Da "Impara
ragazzo, io risorgo sempre" di Paolo Di Paolo, pubblicato sul
settimanale L’Espresso del 25 di marzo 2018: Non prendere troppa confidenza,
contieniti ragazzo, ho accettato solo per dare un piccolo ma nobilissimo
segnale: contribuire a una tesi di laurea su di me ha un suo significato
preciso in questo momento, considerato che questi ragazzotti dalla parlantina
brillante in lizza per governare non hanno uno straccio di laurea. Però non
pensare che questa sia l’occasione per un bilancio, tutt’altro, la strada è
ancora lunga e impegnativa. Il governo, se dura, dura un anno, poi torno io...
No, il film di Sorrentino non lo vedrò. Non
mi interessa. Me lo farò raccontare da Paolo Romani o da Gianni Letta, che mi
eviteranno di conoscere i dettagli più penosi. Mi hanno raccontato il trailer:
si vede una ragazza seminuda che balla, no? Quanto falso moralismo! Servillo?
Grande attore, per carità, ma un napoletano che fa il milanese non è credibile.
Non quanto me quando canto in napoletano. Per il resto, nella frase che mi è
stata riportata pare che io dica che volevo essere amato da tutti. Come se non
ci fossi riuscito! Quella che mi si oppone, che mi si è opposta, è pur sempre
una minoranza. La larghissima maggioranza degli italiani mi affiderebbe i
propri risparmi!
Il risultato di Forza Italia alle urne non è
indicativo, devi tenere presente il peso della mia incandidabilità. Laddove
tornassi in corsa per la presidenza del Consiglio, i numeri avrebbero
tutt’altro segno. E ascoltami: chi pensa che io resti in politica per
salvaguardare le mie aziende, mi conosce troppo poco. Uno come me pensa in
grande anche quando pensa in piccolo. Seguimi: l’Italia ha dimenticato la
rivoluzione liberale. Si è distratta, dietro alle sparate di Salvini, dietro ai
- parlando con rispetto - vaffanculo di Grillo. Non posso uscire di scena prima
di avere offerto all’Italia e agli italiani, ancora una volta, un’occasione
autentica di rinnovamento.
La prendo per una battuta. Mi dici che sono stato già troppe volte al governo, ma ti rendi conto? Sempre impedito nel portare a termine quanto dovevo. Mi dici che niente è accaduto di decisivo nella tua vita senza che ci fossi io al centro della scena politica? E non ti pare di doverlo considerare un grandioso, immenso privilegio?
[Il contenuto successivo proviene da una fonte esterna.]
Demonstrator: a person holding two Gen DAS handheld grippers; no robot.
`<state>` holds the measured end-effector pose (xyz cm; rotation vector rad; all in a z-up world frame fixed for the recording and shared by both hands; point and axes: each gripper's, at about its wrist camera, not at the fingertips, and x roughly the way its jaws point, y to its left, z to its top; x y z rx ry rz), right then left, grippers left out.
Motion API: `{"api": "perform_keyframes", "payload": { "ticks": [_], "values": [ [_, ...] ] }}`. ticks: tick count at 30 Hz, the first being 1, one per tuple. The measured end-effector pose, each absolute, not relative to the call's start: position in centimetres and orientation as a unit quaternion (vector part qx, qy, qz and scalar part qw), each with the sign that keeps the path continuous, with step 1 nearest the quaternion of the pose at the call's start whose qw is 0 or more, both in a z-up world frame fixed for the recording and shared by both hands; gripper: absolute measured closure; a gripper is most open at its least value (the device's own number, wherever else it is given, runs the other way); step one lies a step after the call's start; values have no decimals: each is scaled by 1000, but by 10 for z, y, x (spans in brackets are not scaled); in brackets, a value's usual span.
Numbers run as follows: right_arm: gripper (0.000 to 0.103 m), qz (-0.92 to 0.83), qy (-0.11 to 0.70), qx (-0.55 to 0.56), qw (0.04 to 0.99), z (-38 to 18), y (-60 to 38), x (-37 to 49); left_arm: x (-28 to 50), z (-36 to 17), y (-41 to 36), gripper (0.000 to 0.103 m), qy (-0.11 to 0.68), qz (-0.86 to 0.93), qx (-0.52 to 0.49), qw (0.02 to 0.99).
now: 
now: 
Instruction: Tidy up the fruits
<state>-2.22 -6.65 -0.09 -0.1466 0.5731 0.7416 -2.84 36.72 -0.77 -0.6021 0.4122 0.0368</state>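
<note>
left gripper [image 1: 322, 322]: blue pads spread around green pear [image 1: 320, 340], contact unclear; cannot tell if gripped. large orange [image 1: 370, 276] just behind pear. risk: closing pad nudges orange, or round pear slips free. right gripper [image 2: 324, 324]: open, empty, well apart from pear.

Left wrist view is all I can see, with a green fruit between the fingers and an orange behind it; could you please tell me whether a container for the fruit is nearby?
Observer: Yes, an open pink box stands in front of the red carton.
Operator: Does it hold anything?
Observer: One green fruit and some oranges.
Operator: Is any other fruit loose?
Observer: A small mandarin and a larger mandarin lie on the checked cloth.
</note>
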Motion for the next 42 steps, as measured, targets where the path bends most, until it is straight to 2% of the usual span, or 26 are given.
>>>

Ah be’, guarda, capisco che tu sia nato
oltre mezzo secolo dopo di me, e non era necessario farmelo notare, ma avere la
presunzione di giudicarmi non più capace di innovare, forse è troppo. Sei
venuto per farmi domande utili a una tesi di laurea o per sparare sentenze? La
capacità di innovare non c’entra con l’età; tu, alla tua, potresti risultare,
su un piano pratico, ben più vecchio di me. Vuoi che ti parli come andrebbe
fatto con uno studioso serio? Bene, lo farò. Il superamento degli schemi
ideologici novecenteschi non è frutto della spallata dei grillini. È grazie a
me che si è archiviato il condizionamento delle ipoteche marxiste e con esse
gli strascichi della vecchia politica. È con me che ha avuto inizio un nuovo
corso della storia italiana, è da me che sono venuti a bottega quelli come
Renzi.
Non essere insolente. Ti pare che io parli
solo ai pensionati? Sono parecchio più avanti dei miei eredi, ingrati o meno
che siano. Ti sembro meno à la page di Alfano o della Lorenzin? Ti sembro più
novecentesco di Giovanni Toti? Guarda, di sicuro mi vesto meglio. Quello che
giovani come te non vogliono capire - semplicemente perché non hanno conoscenze
sufficienti - è che l’unico grande innovatore in questo Paese sono stato io. Ho
inventato i centri commerciali. La televisione al passo coi tempi. Ho inventato
l’alta velocità ferroviaria e il nuovo modello di quartiere residenziale. Ho
inventato il partito liquido-ma-non-troppo. Ho inventato il berlusconismo e ho
inventato anche l’anti-berlusconismo, per offrire un alibi decente ai miei
avversari.
Vedi che non capisci? Se fossi il tuo relatore, non ti giudicherei pronto all’esame di laurea. È inutile che tu venga a citarmi il regista del Caimano; guarda che perfino Fellini si prese gioco di me! Uno degli ultimi film, uscì l’anno in cui - ahinoi - sarebbe venuto al mondo anche Luigi Di Maio. Il 1986. Fellini mi rappresentò come il cavalier Fulvio Lombardoni. Non hai dato esami di cinema, ragazzo? Male. Fellini mi fece passare per un venditore di salumi, ma nella sostanza il suo era un omaggio verso chi stava cambiando la faccia del Paese. L’anagrafe non ti consente di cogliere appieno il balzo avanti che le mie televisioni, anche in fatto di costume, hanno consentito agli italiani di compiere.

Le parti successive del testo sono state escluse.